[misc.security] Hey, The Heat's on You

Christopher_C_Lapp@cup.portal.com (10/23/90)

Countertactics to a value-based assault involve maintaining a consistent
value schemata, and naively accepting the adversary's projection of data as 
prima facie evidence of sincere behavior.  Consistent, simple values, 
tenaciously adhered to will give the target of an assault the perceptive 
freedom to empathize with his adversaries and ultimately "blow the cover" 
off the investigation.  So long as the adversary is bound by legal rules of 
evidence,  he will attempt to induce value dissonance in his target, and 
utlimately record evidence he can use to further implicate the target  This 
approach is time-honored and proven to work with the criminal mind.  
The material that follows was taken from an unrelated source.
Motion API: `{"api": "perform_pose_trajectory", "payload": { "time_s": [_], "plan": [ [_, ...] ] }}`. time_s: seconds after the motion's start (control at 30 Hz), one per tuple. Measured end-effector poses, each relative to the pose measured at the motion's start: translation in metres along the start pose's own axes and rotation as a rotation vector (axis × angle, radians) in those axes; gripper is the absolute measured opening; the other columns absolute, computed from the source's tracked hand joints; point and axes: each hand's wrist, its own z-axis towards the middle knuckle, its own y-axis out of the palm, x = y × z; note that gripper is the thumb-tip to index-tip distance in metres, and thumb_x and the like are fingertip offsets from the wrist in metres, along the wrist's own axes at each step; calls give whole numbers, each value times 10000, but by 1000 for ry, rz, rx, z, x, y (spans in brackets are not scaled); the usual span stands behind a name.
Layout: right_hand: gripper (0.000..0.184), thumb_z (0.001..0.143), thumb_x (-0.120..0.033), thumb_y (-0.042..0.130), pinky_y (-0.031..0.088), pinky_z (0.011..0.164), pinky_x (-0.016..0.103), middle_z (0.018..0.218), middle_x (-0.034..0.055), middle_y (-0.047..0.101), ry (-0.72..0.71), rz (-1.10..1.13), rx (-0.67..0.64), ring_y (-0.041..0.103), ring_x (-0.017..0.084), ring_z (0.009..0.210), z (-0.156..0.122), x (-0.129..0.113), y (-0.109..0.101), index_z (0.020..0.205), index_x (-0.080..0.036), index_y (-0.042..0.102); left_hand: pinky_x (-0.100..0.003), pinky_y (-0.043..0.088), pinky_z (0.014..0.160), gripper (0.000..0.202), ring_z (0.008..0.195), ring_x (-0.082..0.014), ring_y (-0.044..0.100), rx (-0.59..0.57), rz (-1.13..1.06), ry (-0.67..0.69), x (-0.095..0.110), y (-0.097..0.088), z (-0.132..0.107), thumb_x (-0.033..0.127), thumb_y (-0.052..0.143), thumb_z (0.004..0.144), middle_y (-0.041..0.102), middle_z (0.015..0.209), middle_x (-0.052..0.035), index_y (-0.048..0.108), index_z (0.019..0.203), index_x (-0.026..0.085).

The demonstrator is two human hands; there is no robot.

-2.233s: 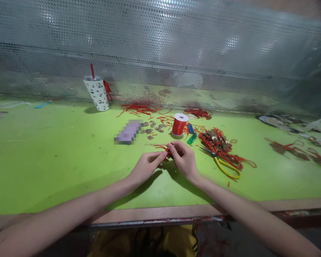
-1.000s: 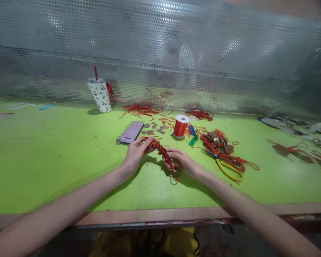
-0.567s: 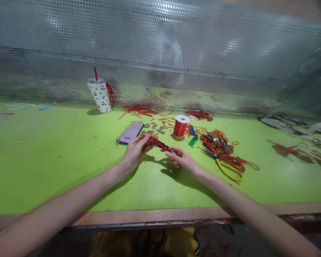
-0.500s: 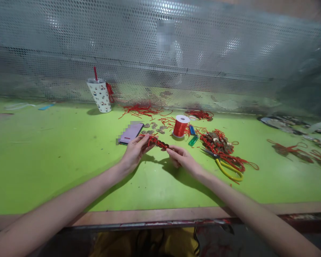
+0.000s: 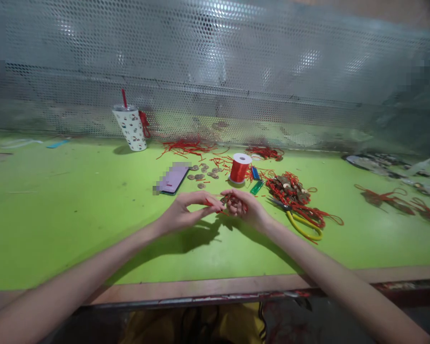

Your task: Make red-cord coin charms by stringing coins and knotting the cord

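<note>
My right hand (image 5: 244,208) is curled around a string of coins (image 5: 225,199) tied with red cord, most of it hidden in the palm. At its left, my left hand (image 5: 190,209) pinches red cord (image 5: 211,202) from that string between thumb and fingertips. Both hands are held close together just above the green table. Beyond them lie several loose brass-coloured coins (image 5: 199,177) and a phone (image 5: 172,178). A spool of red cord (image 5: 240,169) stands upright behind my right hand.
Yellow-handled scissors (image 5: 304,225) lie right of my right hand, against a pile of corded coins (image 5: 290,188). Green (image 5: 257,187) and blue (image 5: 255,173) lighters rest near the spool. A tumbler with a straw (image 5: 131,128) stands back left, before a perforated metal screen (image 5: 186,86).
The coin string has gone from being stretched between both hands to being gathered in my right hand. My left hand has moved right and now pinches the cord.
</note>
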Motion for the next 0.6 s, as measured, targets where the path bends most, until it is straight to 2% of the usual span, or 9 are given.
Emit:
{"api": "perform_pose_trajectory", "payload": {
  "time_s": [0.1,0.2,0.3,0.43,0.5,0.6],
  "plan": [
    [418,711,-526,835,377,554,246,766,16,644,-31,-84,51,511,112,606,4,0,-5,945,-191,749,-355,623,959,204,1096,-223,733,-143,338,394,-5,3,-5,97,622,936,798,1078,-94,752,1078,166],
    [402,754,-494,809,366,553,253,719,-7,619,-71,-287,54,499,111,574,7,1,-11,1008,-194,726,-355,606,1012,255,1182,-233,702,-237,541,567,-9,8,-11,83,582,949,775,1169,-100,723,1145,167],
    [315,866,-448,712,417,596,279,734,5,649,-208,-635,32,559,143,618,7,1,-16,1046,-191,685,-338,605,1014,250,1171,-232,709,-232,604,591,-13,14,-19,87,556,965,771,1178,-111,704,1162,134],
    [188,956,-314,595,490,706,320,891,77,727,-441,-1084,4,656,194,765,10,6,-24,1062,-173,660,-312,610,1002,245,1141,-209,724,-200,648,505,-18,22,-26,103,524,990,788,1127,-92,708,1147,138],
    [164,964,-270,581,502,706,323,927,101,739,-513,-1218,-15,668,203,778,15,12,-28,1059,-162,661,-304,609,1001,242,1130,-206,729,-210,672,469,-21,25,-29,120,504,1006,790,1122,-82,715,1123,140],
    [158,966,-245,594,522,743,337,978,129,745,-559,-1304,-44,682,215,824,23,19,-32,1071,-148,663,-312,604,1010,251,1130,-209,729,-204,681,445,-22,29,-32,130,481,1022,780,1156,-87,715,1113,125]
  ]
}}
However, in the value-based sphere, empathy is more important than 
evidence, and knowledge divorced from a simple set of values is nothing but 
raw data.  Thus, the colliding forces of simple values, and little ability to 
project evidence collide with profoundly complex values, and massive 
ability to provide stimula.    Ultimately, simplicity leads to elegant 
conclusions, and complex value systems tend to collapse when presented 
with simple but vague data.  The weapon used here is simplicity coupled 
with vagueness.  The lean, mean, simple value-based fighter has the 
advantage, because  the massive coordination of resources necessary to 
provide daily stimula to a simple-value based fighter inevitably give rise to 
empirical evidence of value-dissonance on the part of the aggressor.  This 
value dissonance can be exploited by the simple-value fighter and 
ultimately lead to the creation of a value-b inary in the mind of the 
aggressor.  A value binary, by the way, is a mutually exclusive, mutually 
contradictory set of conclusions reached by exactly the same evidence and 
exactly the same complex set of values.   Give reason-path A, and evidence X 
I conclude Y.  Given reason-path B, and evidence X, I conclude Z.  My 
fundamental assumptions about the subject remain constant.  Y and Z are 
both mutually exclusive and contradictory.  In addition, if the element of 
personal or career risk is involved, the aggressor will predictably conclude 
that the "safest" and not necessarily the actual conclusion is the one to 
follow.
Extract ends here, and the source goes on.